[Brief]
Output the entire listing without altering anything.

[Exercise inputs]
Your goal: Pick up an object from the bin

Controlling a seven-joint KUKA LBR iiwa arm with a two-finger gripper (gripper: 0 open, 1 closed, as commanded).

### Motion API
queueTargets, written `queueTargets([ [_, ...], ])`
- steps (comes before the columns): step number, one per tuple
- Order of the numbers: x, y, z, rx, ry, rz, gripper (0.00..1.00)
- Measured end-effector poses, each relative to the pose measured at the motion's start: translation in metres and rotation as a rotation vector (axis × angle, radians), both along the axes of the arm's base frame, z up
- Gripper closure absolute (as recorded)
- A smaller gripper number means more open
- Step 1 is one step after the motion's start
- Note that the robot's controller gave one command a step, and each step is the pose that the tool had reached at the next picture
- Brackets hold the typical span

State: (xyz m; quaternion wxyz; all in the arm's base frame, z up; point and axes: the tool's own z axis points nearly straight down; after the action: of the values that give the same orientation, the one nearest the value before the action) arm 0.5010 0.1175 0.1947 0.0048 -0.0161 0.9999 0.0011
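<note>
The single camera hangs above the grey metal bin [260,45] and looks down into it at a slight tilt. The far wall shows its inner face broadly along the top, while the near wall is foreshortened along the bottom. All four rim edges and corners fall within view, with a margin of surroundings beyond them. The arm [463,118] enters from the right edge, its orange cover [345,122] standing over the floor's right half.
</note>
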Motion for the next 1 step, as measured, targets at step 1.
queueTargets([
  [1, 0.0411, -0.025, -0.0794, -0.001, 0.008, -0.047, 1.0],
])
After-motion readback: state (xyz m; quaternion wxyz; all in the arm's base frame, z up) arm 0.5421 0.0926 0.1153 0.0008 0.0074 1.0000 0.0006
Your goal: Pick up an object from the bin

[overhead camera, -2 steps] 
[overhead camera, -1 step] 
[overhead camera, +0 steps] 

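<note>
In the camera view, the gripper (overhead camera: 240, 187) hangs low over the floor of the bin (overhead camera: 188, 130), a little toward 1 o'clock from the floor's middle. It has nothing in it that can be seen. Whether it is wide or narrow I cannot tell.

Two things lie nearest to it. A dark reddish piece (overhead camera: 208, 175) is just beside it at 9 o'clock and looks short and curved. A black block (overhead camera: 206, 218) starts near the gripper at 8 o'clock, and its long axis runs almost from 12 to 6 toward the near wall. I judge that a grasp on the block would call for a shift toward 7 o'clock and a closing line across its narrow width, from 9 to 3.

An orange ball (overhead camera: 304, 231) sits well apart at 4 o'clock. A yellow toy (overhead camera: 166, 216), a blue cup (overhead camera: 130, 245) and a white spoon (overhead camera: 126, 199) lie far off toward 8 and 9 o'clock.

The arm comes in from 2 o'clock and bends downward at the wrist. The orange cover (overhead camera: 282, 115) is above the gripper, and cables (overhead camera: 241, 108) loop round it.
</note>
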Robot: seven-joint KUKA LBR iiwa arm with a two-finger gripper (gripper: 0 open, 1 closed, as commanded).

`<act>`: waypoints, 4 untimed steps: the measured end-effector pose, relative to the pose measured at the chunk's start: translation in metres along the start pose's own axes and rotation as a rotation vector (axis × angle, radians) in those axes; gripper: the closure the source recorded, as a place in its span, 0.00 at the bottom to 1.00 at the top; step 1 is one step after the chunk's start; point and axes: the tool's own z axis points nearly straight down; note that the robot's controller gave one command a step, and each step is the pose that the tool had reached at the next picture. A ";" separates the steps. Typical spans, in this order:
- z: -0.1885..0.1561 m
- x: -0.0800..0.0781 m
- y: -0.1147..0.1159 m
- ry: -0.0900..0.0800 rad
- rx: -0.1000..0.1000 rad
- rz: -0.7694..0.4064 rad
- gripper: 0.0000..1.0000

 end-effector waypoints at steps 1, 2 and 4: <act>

[Exercise answer]
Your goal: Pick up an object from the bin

Controlling a seven-joint KUKA LBR iiwa arm with a two-finger gripper (gripper: 0 open, 1 closed, as commanded).

### Motion API
queueTargets, written `queueTargets([ [_, ...], ])`
- steps (comes before the columns): step number, one per tuple
- Order of the numbers: x, y, z, rx, ry, rz, gripper (0.00..1.00)
- Measured end-effector poses, each relative to the pose measured at the motion's start: translation in metres and rotation as a rotation vector (axis × angle, radians), both along the axes of the arm's base frame, z up
- Gripper closure absolute (as recorded)
- A smaller gripper number means more open
- Step 1 is one step after the motion's start
- Note that the robot's controller gave one command a step, and each step is the pose that the tool had reached at the next picture
- Brackets hold the typical span

State: (xyz m; quaternion wxyz; all in the arm's base frame, z up; point and axes: the tool's own z axis points nearly straight down; after the action: of the values that give the same orientation, the one nearest the value before the action) arm 0.5010 0.1175 0.1947 0.0048 -0.0161 0.9999 0.0011
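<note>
The single camera hangs above the grey metal bin [260,45] and looks down into it at a slight tilt. The far wall shows its inner face broadly along the top, while the near wall is foreshortened along the bottom. All four rim edges and corners fall within view, with a margin of surroundings beyond them. The arm [463,118] enters from the right edge, its orange cover [345,122] standing over the floor's right half.
</note>
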Motion for the next 1 step, as measured, targets at step 1.
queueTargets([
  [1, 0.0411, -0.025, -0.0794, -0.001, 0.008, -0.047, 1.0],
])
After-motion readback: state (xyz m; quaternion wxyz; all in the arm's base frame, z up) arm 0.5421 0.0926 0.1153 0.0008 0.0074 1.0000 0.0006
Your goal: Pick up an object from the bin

[overhead camera, -2 steps] 
[overhead camera, -1 step] 
[overhead camera, +0 steps] 

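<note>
In the camera view, the gripper (overhead camera: 240, 187) hangs low over the floor of the bin (overhead camera: 188, 130), a little toward 1 o'clock from the floor's middle. It has nothing in it that can be seen. Whether it is wide or narrow I cannot tell.

Two things lie nearest to it. A dark reddish piece (overhead camera: 208, 175) is just beside it at 9 o'clock and looks short and curved. A black block (overhead camera: 206, 218) starts near the gripper at 8 o'clock, and its long axis runs almost from 12 to 6 toward the near wall. I judge that a grasp on the block would call for a shift toward 7 o'clock and a closing line across its narrow width, from 9 to 3.

An orange ball (overhead camera: 304, 231) sits well apart at 4 o'clock. A yellow toy (overhead camera: 166, 216), a blue cup (overhead camera: 130, 245) and a white spoon (overhead camera: 126, 199) lie far off toward 8 and 9 o'clock.

The arm comes in from 2 o'clock and bends downward at the wrist. The orange cover (overhead camera: 282, 115) is above the gripper, and cables (overhead camera: 241, 108) loop round it.
</note>
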Robot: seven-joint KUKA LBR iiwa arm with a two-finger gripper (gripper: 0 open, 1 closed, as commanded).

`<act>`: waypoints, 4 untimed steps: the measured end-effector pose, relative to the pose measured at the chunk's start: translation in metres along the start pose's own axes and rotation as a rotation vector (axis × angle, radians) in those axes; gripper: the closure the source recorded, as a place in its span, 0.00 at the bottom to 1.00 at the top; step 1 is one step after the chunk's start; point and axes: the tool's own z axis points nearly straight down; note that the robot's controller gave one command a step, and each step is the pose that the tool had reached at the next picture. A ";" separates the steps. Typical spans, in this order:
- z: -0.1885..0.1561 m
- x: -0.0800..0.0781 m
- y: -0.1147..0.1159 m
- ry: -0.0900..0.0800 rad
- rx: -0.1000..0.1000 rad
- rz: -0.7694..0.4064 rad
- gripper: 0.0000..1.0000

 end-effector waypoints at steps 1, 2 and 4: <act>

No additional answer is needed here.